__TASK GOAL__
Look through the data below and return each line where "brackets" appears.

__RECORDED DATA__
▽

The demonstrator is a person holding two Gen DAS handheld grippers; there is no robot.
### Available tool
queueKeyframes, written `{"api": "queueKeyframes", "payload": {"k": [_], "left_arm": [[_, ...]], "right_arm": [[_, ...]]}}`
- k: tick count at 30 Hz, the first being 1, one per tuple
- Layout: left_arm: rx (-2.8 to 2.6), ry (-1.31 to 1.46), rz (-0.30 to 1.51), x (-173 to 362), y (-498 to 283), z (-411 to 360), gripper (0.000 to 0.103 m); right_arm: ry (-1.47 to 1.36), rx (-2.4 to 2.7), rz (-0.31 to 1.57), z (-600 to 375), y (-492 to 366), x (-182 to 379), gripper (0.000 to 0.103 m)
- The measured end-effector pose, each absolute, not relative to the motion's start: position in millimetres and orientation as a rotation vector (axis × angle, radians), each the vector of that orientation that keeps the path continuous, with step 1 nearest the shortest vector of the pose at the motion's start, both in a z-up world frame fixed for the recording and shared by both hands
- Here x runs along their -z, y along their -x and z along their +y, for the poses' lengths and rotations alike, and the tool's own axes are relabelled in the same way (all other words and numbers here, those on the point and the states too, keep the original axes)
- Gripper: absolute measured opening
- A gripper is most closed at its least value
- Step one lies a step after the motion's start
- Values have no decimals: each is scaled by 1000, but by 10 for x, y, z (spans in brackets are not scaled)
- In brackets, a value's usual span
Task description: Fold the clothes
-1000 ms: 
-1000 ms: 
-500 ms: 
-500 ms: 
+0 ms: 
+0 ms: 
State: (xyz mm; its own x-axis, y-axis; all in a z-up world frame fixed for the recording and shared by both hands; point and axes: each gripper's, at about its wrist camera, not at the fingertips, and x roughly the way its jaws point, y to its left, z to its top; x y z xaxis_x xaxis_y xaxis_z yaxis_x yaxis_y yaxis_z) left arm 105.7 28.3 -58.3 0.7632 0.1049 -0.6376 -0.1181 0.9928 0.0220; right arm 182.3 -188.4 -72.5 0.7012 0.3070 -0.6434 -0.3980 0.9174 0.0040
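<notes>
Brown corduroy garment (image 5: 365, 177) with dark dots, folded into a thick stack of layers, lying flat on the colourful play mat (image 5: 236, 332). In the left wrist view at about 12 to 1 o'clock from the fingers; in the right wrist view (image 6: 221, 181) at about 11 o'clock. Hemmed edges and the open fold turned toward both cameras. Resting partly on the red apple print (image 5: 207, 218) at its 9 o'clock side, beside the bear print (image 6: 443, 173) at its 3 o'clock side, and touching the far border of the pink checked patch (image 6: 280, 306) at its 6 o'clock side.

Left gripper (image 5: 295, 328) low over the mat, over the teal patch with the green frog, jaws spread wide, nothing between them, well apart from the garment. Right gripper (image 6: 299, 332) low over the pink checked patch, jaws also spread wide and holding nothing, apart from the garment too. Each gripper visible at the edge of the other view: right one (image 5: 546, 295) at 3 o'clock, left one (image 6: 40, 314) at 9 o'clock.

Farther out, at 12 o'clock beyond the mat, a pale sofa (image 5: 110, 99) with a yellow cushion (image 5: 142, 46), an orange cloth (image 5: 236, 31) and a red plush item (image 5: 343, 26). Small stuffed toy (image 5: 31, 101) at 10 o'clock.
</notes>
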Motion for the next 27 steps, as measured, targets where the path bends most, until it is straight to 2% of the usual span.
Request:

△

__RESPONSE BELOW__
- Values have no decimals: each is scaled by 1000, but by 10 for x, y, z (spans in brackets are not scaled)
- In brackets, a value's usual span

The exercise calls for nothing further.